-- Given entries follows --

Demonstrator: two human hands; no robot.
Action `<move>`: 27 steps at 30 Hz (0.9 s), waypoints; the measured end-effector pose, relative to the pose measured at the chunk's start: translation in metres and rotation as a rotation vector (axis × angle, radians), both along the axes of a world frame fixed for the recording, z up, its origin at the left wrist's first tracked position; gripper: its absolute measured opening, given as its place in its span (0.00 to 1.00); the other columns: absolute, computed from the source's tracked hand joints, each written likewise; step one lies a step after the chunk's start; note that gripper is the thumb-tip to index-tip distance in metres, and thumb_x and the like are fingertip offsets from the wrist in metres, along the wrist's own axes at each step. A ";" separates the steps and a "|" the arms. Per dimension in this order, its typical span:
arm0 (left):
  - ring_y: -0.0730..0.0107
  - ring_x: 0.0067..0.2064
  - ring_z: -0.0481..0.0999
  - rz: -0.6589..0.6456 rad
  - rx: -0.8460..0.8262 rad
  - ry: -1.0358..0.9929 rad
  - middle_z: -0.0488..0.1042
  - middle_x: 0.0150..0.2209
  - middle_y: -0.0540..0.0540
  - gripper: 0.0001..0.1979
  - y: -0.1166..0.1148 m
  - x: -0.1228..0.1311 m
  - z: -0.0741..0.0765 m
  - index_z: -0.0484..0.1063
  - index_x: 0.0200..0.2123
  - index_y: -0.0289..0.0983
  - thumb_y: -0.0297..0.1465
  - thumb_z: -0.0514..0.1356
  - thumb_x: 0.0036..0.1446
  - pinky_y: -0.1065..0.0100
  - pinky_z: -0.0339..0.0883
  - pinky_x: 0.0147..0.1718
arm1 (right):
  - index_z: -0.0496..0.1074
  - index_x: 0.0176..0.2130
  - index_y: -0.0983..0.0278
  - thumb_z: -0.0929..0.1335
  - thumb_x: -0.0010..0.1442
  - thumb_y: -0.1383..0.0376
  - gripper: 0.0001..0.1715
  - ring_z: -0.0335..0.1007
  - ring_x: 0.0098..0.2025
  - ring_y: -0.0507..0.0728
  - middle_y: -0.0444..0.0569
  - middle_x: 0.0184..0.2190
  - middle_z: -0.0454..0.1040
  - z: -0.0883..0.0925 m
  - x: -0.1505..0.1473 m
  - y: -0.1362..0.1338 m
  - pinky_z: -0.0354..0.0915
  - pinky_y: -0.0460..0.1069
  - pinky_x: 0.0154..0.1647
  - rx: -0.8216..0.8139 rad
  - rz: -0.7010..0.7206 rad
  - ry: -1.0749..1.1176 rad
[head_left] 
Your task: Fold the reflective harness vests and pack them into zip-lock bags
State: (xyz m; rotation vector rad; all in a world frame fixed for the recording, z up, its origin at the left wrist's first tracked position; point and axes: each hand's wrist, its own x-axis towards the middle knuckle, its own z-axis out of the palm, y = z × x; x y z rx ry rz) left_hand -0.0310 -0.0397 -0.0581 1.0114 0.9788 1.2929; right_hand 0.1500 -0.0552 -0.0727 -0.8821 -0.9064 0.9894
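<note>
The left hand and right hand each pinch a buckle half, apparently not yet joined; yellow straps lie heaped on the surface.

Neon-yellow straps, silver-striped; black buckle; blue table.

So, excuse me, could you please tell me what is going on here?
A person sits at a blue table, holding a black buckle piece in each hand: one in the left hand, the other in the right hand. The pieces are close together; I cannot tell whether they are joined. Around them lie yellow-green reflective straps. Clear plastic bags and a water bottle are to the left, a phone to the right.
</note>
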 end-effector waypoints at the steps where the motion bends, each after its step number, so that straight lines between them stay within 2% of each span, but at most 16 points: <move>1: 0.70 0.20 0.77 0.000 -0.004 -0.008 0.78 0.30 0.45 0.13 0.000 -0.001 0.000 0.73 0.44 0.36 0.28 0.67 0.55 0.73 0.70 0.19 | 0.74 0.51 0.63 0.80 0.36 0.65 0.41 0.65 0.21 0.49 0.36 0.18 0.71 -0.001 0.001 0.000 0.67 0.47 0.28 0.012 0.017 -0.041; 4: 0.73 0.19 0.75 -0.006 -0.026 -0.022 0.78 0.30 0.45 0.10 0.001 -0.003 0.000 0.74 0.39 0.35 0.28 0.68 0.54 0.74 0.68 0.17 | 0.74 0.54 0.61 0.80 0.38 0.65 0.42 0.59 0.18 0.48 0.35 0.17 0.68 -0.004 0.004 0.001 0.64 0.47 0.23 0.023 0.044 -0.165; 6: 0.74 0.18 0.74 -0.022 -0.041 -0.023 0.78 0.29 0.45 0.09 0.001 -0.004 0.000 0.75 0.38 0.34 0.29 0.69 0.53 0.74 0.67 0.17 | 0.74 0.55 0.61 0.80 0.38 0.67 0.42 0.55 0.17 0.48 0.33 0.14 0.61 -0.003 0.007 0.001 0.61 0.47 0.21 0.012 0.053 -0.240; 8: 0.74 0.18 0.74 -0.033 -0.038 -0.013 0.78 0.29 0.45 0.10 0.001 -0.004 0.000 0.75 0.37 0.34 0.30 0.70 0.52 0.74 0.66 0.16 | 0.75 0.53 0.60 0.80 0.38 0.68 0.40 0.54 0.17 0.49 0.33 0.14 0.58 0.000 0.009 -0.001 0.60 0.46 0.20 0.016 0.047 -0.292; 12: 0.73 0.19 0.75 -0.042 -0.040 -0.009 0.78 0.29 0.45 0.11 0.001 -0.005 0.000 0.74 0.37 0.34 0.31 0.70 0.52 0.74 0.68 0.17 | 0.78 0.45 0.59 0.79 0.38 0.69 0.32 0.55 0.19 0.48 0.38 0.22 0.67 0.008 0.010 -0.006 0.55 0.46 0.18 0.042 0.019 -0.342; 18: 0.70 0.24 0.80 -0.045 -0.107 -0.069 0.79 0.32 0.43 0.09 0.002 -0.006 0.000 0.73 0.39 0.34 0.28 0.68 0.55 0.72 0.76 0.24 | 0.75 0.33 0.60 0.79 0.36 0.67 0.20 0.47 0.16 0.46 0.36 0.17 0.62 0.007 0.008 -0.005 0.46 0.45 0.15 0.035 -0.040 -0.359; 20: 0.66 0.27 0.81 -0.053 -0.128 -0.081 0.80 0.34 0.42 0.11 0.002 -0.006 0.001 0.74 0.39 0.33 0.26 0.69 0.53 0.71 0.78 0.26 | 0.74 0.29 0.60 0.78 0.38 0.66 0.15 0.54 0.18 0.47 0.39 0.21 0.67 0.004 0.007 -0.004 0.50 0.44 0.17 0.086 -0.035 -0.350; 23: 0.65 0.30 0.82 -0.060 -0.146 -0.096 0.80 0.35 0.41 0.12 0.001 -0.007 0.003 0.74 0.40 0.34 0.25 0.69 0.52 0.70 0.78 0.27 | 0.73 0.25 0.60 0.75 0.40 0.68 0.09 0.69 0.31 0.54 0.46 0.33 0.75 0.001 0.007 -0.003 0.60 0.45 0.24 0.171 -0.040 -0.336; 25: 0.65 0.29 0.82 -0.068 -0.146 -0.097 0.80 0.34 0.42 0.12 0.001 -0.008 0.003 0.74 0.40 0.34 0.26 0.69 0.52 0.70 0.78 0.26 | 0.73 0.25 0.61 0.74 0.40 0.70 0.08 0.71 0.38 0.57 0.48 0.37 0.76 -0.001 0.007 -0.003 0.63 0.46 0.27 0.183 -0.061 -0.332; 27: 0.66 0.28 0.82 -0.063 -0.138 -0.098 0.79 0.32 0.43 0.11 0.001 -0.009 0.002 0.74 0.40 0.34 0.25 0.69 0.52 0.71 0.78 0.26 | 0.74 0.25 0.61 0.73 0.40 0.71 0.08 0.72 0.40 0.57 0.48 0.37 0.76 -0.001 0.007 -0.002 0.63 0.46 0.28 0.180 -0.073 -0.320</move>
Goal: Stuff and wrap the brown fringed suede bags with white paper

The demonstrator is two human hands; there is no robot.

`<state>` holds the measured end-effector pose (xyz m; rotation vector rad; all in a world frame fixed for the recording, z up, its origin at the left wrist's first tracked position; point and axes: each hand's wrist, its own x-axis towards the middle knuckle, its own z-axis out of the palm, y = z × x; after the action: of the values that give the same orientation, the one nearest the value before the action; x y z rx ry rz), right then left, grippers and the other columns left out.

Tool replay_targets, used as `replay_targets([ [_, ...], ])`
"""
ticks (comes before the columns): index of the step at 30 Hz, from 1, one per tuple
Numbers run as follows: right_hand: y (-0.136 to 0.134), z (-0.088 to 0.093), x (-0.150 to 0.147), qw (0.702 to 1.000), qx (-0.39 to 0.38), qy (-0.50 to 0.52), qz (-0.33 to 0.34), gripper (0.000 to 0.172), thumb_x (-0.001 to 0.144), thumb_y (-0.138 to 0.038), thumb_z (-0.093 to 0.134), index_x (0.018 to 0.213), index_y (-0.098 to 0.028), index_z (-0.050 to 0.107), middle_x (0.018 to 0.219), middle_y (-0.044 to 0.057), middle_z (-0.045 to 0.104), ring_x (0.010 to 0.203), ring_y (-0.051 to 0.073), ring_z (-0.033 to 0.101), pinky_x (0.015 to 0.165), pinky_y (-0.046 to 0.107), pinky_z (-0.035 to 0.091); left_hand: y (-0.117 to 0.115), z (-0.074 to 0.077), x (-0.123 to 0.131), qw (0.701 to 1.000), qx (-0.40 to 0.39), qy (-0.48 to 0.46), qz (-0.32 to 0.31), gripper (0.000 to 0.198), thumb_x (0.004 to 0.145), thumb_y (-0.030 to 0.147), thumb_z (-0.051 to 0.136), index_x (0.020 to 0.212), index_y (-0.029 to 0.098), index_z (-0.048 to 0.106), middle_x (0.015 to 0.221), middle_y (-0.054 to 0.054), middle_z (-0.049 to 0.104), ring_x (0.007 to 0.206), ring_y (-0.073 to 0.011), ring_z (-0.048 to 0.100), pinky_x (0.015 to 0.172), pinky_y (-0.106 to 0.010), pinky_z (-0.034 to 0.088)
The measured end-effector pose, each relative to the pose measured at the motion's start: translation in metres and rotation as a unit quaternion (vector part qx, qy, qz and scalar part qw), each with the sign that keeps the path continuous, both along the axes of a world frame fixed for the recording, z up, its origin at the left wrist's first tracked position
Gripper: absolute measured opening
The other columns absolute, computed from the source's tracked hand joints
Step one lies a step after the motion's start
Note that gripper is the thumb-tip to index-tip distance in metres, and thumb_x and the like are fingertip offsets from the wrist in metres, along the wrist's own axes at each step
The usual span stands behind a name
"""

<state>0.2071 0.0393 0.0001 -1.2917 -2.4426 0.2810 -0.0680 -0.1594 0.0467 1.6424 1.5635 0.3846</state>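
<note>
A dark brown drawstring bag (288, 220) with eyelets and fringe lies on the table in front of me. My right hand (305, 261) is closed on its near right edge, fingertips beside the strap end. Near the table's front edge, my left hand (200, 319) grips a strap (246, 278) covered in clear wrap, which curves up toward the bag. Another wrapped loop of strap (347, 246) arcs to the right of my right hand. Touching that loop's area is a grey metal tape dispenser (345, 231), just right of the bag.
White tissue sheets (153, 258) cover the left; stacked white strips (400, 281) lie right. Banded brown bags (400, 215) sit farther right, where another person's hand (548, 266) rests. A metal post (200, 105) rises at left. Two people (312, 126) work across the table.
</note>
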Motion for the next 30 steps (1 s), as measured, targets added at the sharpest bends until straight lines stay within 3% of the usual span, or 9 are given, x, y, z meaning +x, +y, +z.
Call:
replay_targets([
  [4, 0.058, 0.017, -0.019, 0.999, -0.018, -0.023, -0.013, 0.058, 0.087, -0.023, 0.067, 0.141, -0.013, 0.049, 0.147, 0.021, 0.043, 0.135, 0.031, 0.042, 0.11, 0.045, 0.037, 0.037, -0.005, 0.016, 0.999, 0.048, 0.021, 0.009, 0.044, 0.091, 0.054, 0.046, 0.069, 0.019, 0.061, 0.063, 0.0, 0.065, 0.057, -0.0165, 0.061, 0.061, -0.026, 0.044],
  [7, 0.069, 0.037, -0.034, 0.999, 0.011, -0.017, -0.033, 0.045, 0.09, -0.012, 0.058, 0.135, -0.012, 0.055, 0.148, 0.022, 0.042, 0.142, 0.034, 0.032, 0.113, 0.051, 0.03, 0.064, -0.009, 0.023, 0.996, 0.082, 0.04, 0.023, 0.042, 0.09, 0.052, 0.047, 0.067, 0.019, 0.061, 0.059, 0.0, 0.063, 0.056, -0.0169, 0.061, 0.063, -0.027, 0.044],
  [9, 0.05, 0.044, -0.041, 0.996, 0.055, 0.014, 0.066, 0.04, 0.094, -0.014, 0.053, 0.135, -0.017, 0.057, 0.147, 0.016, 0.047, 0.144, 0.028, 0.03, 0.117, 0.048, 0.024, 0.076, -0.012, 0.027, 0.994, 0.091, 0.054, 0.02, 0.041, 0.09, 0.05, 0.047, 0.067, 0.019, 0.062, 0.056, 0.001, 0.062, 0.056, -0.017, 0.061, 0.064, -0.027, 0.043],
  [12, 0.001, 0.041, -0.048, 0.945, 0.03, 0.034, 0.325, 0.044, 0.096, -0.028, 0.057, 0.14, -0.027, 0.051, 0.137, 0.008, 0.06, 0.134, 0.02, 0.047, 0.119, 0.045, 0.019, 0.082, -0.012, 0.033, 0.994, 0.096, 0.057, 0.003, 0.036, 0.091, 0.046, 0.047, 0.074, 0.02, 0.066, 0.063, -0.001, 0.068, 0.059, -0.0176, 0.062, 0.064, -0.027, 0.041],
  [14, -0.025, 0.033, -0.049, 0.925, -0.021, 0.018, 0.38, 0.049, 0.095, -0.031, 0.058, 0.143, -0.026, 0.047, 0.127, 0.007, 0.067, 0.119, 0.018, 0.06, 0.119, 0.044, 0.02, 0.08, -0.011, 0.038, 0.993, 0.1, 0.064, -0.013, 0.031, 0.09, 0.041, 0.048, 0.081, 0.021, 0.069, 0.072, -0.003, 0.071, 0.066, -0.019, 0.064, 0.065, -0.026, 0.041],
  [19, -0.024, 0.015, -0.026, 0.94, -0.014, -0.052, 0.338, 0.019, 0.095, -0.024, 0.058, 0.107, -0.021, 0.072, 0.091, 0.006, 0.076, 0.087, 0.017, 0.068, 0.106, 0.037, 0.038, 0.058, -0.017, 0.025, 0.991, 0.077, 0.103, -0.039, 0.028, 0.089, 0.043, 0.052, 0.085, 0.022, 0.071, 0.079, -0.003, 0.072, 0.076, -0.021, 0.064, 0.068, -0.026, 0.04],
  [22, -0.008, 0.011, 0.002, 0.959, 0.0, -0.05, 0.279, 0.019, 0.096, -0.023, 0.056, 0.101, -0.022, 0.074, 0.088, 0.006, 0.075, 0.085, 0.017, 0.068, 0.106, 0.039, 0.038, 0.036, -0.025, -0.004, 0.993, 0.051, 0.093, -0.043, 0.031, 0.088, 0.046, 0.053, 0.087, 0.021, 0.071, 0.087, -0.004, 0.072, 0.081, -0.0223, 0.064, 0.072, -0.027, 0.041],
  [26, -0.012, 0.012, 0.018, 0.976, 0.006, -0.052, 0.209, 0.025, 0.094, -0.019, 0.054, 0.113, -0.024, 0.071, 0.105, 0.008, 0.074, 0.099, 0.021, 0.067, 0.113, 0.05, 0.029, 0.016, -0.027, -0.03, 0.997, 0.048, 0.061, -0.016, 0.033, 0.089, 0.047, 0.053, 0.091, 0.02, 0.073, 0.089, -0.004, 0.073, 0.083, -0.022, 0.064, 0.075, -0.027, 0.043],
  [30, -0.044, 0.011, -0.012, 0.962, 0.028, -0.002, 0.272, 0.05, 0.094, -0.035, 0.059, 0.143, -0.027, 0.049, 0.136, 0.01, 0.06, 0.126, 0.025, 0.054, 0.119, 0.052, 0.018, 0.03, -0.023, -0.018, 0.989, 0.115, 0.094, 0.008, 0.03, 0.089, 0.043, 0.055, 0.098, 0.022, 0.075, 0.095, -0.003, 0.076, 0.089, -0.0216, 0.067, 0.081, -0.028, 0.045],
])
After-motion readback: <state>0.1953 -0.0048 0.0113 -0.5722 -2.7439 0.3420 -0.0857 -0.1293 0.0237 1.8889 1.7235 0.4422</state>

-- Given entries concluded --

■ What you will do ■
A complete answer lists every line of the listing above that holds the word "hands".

■ Reply ■
Demonstrator: two human hands; no robot.
The demonstrator is two human hands; there is no robot.

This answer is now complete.